Power Maintenance – Sunday 20th Dec 2009
Coreix :: Power Maintenance – Sunday 20th Dec 2009
Location: STA.LON2
---------------------
The facility engineering team will be conducting power maintenance beginning at 02:00 GMT lasting until 06:00 on Sunday 20th Dec 2009.
Scope of work: Functional test of the new enhanced solution.
The commercial supply will be disconnected in a controlled manner by power engineers. This work will ensure the correct operation of the breakers in the Low Voltage equipment in switching the power source on to the Generators. A full risk assessment has been carried out and as an additional precaution; manufacturers will be onsite along with our data-centre engineers.
Outage: Non-service impacting activity, we do not anticipate any downtime during this testing.
Thank you for your understanding as we continue to improve our services.
_____________________________
STATUS UPDATE
We have successfully completed the scheduled maintenance.
Power Maintenance – Sunday 6th Dec 2009
Coreix :: Power Maintenance – Sunday 6th Dec 2009
Location: STA.LON2
---------------------
The facility engineering team will be conducting power maintenance beginning at 02:00 GMT lasting until 06:00 on Sunday 6th Dec 2009.
Scope of work: Functional test of the new equipment installed during the maintenance on the 4th Dec 2009.
The commercial supply will be disconnected in a controlled manner by power engineers. This work will ensure the correct operation of the breakers in the Low Voltage equipment in switching the power source on to the Generators. A full risk assessment has been carried out and as an additional precaution; manufacturers will be onsite along with our data-centre engineers.
Outage: We do not anticipate any downtime during this testing.
Thank you for your understanding as we continue to improve our services.
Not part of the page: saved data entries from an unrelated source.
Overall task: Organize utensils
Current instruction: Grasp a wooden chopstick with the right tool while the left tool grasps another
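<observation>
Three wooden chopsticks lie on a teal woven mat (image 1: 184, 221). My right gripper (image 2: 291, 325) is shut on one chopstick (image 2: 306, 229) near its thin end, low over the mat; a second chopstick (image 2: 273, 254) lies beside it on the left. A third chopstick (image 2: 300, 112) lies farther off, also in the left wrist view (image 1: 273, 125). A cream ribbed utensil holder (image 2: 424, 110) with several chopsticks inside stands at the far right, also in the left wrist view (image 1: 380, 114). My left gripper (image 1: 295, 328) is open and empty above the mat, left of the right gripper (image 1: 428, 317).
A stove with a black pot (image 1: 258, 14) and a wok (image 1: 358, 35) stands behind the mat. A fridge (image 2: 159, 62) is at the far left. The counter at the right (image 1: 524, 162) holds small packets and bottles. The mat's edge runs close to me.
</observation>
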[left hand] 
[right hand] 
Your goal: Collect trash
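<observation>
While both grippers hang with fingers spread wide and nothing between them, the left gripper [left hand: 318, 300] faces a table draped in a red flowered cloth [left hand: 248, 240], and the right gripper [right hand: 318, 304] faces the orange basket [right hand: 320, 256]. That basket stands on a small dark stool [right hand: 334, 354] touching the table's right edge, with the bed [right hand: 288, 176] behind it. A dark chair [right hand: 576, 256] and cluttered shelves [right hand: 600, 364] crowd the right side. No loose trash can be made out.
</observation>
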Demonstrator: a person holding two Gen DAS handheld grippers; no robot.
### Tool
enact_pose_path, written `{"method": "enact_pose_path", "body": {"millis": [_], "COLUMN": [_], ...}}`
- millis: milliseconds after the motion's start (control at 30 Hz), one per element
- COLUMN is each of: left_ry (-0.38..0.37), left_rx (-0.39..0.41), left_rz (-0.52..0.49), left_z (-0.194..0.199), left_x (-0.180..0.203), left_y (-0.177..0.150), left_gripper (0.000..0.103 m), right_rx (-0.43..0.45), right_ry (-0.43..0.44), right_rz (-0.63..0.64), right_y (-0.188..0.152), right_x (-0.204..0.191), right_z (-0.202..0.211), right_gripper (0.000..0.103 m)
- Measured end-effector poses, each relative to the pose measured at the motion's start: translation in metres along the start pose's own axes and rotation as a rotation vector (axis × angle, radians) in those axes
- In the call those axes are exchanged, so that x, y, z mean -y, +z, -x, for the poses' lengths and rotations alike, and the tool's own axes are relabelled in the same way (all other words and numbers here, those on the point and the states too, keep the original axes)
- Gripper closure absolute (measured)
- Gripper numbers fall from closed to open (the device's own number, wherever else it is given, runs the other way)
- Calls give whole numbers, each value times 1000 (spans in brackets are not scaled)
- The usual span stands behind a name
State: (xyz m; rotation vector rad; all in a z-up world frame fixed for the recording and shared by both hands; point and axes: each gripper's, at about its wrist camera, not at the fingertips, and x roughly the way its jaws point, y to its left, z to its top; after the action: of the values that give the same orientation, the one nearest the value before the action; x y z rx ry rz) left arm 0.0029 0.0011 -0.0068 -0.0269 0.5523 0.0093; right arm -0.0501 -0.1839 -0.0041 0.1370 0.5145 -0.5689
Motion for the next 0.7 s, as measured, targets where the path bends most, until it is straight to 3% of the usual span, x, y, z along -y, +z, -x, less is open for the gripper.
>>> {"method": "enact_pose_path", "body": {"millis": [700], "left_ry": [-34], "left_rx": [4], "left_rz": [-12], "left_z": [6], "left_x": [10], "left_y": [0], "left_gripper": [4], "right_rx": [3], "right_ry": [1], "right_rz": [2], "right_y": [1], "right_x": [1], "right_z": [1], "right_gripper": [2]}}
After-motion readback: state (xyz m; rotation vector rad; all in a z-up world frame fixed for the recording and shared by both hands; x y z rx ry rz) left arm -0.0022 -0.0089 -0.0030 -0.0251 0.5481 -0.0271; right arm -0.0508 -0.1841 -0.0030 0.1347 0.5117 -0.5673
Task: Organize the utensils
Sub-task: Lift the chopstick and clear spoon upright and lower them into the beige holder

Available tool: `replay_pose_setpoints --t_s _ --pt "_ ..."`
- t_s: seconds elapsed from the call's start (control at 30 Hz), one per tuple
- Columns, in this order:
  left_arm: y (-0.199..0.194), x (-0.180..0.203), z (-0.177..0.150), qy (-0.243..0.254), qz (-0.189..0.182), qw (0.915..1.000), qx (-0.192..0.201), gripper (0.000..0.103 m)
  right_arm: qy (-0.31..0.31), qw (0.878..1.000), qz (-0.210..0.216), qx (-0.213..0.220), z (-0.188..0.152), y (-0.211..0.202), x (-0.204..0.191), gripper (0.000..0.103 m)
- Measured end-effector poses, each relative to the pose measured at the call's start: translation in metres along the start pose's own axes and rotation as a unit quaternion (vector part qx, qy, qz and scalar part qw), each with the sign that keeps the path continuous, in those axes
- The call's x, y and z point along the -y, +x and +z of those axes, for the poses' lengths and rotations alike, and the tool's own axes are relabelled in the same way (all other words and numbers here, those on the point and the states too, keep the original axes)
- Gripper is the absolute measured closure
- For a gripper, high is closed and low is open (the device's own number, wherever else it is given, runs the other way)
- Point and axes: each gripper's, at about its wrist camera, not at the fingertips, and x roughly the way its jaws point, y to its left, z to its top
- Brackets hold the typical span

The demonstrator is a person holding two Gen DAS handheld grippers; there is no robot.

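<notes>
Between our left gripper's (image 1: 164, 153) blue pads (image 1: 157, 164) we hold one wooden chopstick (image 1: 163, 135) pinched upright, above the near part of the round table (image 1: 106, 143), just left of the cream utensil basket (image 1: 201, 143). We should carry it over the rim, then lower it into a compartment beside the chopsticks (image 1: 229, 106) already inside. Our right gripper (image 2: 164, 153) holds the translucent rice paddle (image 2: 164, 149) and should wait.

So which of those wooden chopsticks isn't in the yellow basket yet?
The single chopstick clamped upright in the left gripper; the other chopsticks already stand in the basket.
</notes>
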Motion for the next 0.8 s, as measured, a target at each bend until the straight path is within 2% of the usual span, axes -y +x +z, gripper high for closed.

_____________________________
STATUS UPDATE - 6th Dec 2009 04:19
The above mentioned maintenance activity planned for 6th Dec 2009- 0200-0600 hrs GMT has now been postponed until further notice.
During our pre-change checks we identified a fault which could lead to a degraded service on the cooling system and further investigation with the relevant engineering staff established that given a certain sequence of events full cooling to the data halls during the maintenance could be affected.
After a full risk assessment it was agreed that the increased risk was unacceptable and led to the decision that the change should not go ahead.
We apologise for cancellation of this change and will attempt to rearrange it as soon as possible when the risk profile can be reduced to an acceptable level and we will endeavour to give as much notice as possible for the future scheduling of this change.
Power Maintenance – Friday 4th Dec 2009
Coreix :: Power Maintenance – Friday 4th Dec 2009
Location: STA.LON2
---------------------
The facility engineering team will be conducting power maintenance beginning at 03:00AM GMT on Friday 4th Dec 2009
Scope of work: Testing LV switch gear and failover from Primary to Backup power.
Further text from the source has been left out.